- [Required action]
Your task is to work out how many lines in the data that follows hold "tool" and to state that number alone.
++++
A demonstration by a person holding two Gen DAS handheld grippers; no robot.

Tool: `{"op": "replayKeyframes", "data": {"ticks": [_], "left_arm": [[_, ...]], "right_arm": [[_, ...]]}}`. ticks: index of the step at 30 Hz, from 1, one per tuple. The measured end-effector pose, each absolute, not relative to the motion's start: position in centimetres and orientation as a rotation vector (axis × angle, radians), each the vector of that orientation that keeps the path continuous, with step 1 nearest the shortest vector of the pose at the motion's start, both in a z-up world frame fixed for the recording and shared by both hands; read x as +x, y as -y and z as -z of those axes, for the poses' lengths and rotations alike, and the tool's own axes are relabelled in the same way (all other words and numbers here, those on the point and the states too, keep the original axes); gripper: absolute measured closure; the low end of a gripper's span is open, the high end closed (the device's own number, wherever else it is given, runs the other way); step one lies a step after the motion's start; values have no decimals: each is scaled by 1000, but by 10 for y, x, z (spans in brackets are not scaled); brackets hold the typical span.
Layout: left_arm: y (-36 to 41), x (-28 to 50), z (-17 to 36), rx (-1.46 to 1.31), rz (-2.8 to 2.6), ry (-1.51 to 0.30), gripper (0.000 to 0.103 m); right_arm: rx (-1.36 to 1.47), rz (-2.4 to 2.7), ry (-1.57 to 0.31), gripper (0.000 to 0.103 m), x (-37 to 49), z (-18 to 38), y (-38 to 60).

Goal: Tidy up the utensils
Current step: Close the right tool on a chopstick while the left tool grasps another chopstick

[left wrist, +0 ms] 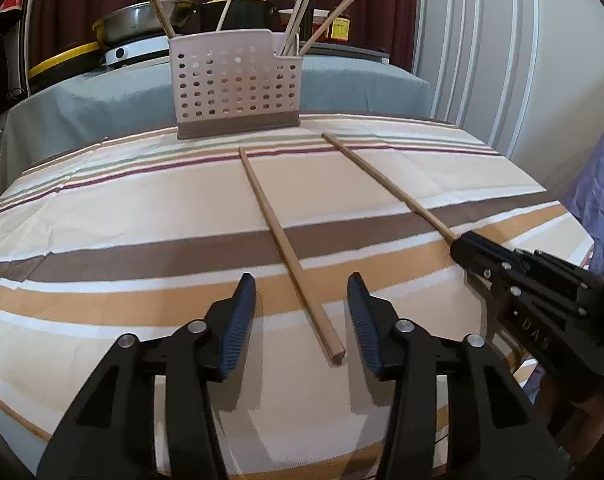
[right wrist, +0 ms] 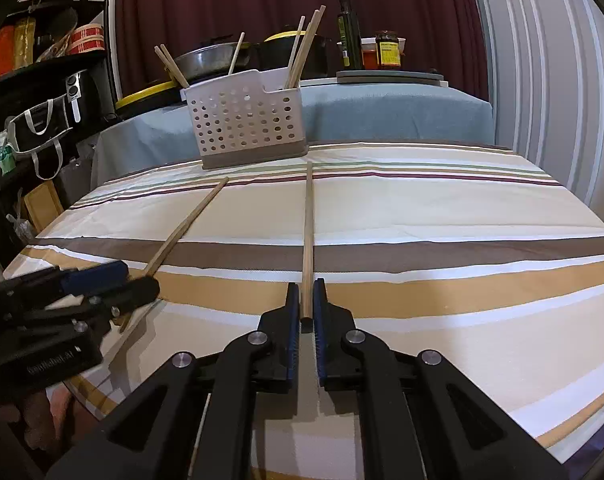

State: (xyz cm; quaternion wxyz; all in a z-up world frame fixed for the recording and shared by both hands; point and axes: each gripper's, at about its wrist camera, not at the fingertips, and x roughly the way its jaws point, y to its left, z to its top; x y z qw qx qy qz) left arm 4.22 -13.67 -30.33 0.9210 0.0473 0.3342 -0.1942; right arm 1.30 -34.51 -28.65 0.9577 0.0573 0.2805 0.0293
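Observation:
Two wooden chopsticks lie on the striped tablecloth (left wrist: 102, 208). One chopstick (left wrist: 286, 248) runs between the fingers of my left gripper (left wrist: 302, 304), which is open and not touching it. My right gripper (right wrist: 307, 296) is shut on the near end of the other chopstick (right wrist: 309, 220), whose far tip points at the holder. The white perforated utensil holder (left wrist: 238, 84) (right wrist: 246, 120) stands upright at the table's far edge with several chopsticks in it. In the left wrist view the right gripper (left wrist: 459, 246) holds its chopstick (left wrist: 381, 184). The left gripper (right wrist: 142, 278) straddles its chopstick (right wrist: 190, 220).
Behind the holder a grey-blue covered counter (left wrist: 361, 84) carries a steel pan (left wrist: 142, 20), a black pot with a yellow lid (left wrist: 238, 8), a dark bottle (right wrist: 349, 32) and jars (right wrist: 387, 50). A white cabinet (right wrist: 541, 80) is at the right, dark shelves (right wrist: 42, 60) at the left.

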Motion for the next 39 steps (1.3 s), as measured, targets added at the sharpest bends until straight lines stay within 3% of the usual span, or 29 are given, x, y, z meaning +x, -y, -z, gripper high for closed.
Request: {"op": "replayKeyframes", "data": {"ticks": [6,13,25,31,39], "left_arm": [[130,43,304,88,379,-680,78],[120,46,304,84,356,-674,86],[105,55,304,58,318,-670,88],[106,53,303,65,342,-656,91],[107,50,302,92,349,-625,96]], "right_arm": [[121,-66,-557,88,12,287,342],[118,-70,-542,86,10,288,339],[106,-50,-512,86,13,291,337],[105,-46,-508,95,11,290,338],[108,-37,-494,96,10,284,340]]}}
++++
- [Answer to this task]
2